In microneedling, a needle is used to puncture the skin multiple types using a device such as a roller. Rollers are drum-shaped devices with fine, protruding stainless steel sterile needles that are 0.25-3 mm in length. The needles penetrate the skin, causing localized damage, minor bleeding, and microbruising. In addition, the punctures disrupt the collagen bundles in the superficial dermis that are responsible for scars. This disruption of collagen results in the induction of new collagen formation under the epidermis.
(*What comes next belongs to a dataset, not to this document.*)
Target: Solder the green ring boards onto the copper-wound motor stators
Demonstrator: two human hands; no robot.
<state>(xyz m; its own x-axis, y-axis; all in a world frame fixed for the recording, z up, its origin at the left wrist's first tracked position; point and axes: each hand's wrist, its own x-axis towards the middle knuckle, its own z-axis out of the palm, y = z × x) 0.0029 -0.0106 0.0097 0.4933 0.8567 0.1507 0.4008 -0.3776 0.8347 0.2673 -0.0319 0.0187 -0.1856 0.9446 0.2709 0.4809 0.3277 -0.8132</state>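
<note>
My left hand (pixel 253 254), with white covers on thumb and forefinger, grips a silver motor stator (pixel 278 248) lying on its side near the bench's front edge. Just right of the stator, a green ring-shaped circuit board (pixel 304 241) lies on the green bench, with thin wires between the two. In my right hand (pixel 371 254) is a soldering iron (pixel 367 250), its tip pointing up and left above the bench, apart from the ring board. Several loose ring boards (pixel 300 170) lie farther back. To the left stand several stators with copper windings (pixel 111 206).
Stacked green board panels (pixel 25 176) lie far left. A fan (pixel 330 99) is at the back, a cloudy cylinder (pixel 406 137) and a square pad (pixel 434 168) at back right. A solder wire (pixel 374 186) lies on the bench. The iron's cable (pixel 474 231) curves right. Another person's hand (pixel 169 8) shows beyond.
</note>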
Histology sections after microneedling show a dramatic increase in collagen and elastin fibers with visible results within 6 weeks, although full effects may be visible after >3 months. Because the deposition of collagen is gradual, skin texture continues to improve over ~12 months. In a quantitative evaluation of histological changes after microneedling, a statistically significant increase in epidermal thickness with increased formation of dermal papillae was noted. In addition, the formation and deposition of type III and type I collagen and elastin were significantly increased by 3 months after treatment. Initially, collagen type III was predominant but gradually converted to collagen type I, resulting in improvement of acne scar appearance.4
In a prospective, single-center study of 31 Vietnamese patients with atrophic acne scars who received microneedle dermaroller treatment every week for 3 months, all patients showed improvement with a decrease in Goodman and Barron’s grade from 3.29 ± 0.59 at baseline to 1.77 ± 0.57 at 2 months after completion of therapy (P <0.05), including improvements in skin texture and hyperpigmentation. Overall, 83.3% of patients were satisfied after the completion of therapy.5
Generally, patients require 3 to 6 treatments spaced 1 to 4 weeks apart. Most patients achieve some improvement, although the degree of improvement varies. Responses appear to be best with rolling and boxcar scars, while icepick scars may have moderate response. Side effects are generally mild, including burning sensation, transient erythema and edema resolving within 1-2 days. Notably, dermarollers with larger needles (eg, 3 mm) may produce better results, but also are associated with longer downtime and larger risk of side effects and complications.4,6
PRP may be used in conjunction with microneedling to enhance the final clinical outcomes. However, clinical results have been mixed. For example, in a study of 50 patients aged 17 to 32 years with atrophic acne scars, microneedling was performed on both halves of the face in a total of 3 treatment sessions spaced 1 month apart.7 Autologous PRP was given on the right half of the face whereas the other face was treated with distilled water. The Goodman’s qualitative scale showed excellent response in 40% of patients and good response in 60% of patients with the addition of PRP, whereas excellent response was noted in 10% and good response in 84% of patients, and poor response in 6% of patients. In a systematic review, the authors concluded that based on the paucity of data and small studies with few subjects, it is unclear whether addition of PRP to microneedling improves outcomes. Larger studies are required to determine its benefits in this setting.8
In radiofrequency (RF) microneedling, insulated (earlier generation devices) or non-insulated (more recent devices) deliver high-intensity RF energy into targeted tissue after the needle has broken through the skin. This results in collagenesis that leads to improvement in skin quality and texture. RF microneedling is a minimally invasive, nonablative methodology that can be used for body contouring, skin tightening, and cellulite reduction. RF microneedling has shown positive results in acne scarring, with improvements in skin texture, reduced pore size, decreased sebum production, and high patient satisfaction. At least 2 treatments are typically necessary for full results, but more may be needed. Compared to fully ablative procedures, RF microneedling results in minimal downtime. Further, radiofrequency is chromophore-independent, which allows higher penetration into the skin and is safe for the treatment of darker skin types. However, Fitzpatrick skin types IV-V may benefit from devices with shorter depths.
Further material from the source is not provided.